Когда-то Стасов, обозревая картины Верещагина о Русско-турецкой войне, упрекнул художника в том, что на его полотнах не нашел воплощения образ сестры милосердия — обобщенный портрет тех русских женщин, чей сердечный уход поставил на ноги множество раненых русских солдат. Василий Васильевич посчитал упрек справедливым — он на себе испытал заботу выхаживавшей его сестры милосердия — и обещал когда-нибудь создать такой образ, но с выполнением этого обещания задержался.

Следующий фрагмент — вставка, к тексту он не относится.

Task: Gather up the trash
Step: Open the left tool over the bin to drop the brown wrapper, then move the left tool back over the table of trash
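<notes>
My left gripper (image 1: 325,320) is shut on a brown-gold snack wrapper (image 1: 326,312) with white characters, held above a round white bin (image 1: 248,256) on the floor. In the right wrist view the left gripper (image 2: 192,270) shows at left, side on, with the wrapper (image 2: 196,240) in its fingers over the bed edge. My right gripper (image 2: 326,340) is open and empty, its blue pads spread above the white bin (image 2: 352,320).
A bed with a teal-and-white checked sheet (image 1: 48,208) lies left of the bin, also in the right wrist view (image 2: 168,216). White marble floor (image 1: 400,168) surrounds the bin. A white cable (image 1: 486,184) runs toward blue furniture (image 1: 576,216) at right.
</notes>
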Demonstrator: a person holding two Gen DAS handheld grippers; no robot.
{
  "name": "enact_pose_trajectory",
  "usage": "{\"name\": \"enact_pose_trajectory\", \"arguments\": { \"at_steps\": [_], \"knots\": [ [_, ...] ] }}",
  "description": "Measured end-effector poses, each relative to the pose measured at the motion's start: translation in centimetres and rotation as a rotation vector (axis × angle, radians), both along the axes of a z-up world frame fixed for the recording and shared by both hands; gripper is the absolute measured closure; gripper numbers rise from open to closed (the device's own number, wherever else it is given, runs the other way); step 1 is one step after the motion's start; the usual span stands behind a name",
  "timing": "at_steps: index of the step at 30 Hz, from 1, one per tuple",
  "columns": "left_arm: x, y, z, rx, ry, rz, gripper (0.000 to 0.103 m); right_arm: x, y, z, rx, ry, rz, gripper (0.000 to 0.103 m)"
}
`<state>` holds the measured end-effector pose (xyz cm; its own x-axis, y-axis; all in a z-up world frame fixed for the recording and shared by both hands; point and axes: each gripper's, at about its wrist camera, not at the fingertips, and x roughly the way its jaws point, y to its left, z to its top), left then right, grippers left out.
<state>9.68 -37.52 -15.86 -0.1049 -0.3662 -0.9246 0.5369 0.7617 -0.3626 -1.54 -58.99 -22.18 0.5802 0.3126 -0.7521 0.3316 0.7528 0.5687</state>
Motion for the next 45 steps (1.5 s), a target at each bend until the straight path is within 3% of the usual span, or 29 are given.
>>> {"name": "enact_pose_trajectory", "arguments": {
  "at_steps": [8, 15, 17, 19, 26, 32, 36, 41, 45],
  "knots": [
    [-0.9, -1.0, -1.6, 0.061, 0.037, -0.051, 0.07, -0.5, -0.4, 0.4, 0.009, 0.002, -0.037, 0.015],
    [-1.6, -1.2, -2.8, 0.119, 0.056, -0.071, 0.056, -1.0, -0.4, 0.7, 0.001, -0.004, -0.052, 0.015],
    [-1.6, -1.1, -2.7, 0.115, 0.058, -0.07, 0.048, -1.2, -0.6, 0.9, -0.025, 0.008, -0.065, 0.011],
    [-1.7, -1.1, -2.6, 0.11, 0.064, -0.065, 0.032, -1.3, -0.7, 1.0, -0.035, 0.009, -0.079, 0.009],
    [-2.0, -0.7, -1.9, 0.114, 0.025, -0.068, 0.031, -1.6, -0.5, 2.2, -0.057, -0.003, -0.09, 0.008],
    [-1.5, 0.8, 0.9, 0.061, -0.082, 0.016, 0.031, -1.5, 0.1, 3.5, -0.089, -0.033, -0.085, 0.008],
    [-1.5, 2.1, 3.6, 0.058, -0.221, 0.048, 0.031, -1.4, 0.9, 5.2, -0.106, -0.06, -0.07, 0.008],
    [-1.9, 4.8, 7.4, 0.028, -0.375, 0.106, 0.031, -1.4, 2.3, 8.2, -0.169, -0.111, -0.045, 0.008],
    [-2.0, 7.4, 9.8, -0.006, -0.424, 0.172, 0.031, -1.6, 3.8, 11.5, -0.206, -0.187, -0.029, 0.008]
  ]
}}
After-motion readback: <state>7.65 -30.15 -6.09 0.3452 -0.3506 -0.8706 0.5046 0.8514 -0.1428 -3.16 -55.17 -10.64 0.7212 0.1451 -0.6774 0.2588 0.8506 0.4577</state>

Теперь он написал ухаживающую за раненым американку. Этот сюжет, последовательно развивающийся на пяти полотнах, тоже привязан к теме войны на Филиппинах. На одном полотне, названном «Раненый» (лучшем в этой мини-серии), изображен всадник в полевой армейской шляпе, всматривающийся вдаль. Четыре другие картины изображают сцены в армейском госпитале. На первом санитары вносят лежащего на носилках раненого в палату, где его встречает миловидная сестра милосердия. На втором («Письмо на родину») та же сестра пишет в тетради под диктовку лежащего на кровати пациента. На третьем («Письмо прервано»), судя по всему, раненому стало плохо: он лежит, откинув голову на подушку, а сестра, взяв его за руку, измеряет пульс. На полотне «Письмо осталось неоконченным» тот же человек изображен лежащим на постели с закрытыми глазами — вероятно, он умер; стоящая рядом сестра участливо смотрит на него. По воспоминаниям сына художника, отец тщательно работал над этой серией в своей московской мастерской. По просьбе художника Лидия Васильевна позировала в форменном американском платье сестры милосердия, привезенном с Филиппин. При создании портрета раненого всадника пригодились и другие вещи, привезенные с далеких островов: костюм всадника, оружие, переметные сумы… Так что, если говорить о деталях, в этой серии, как обычно у Верещагина, они полностью правдоподобны.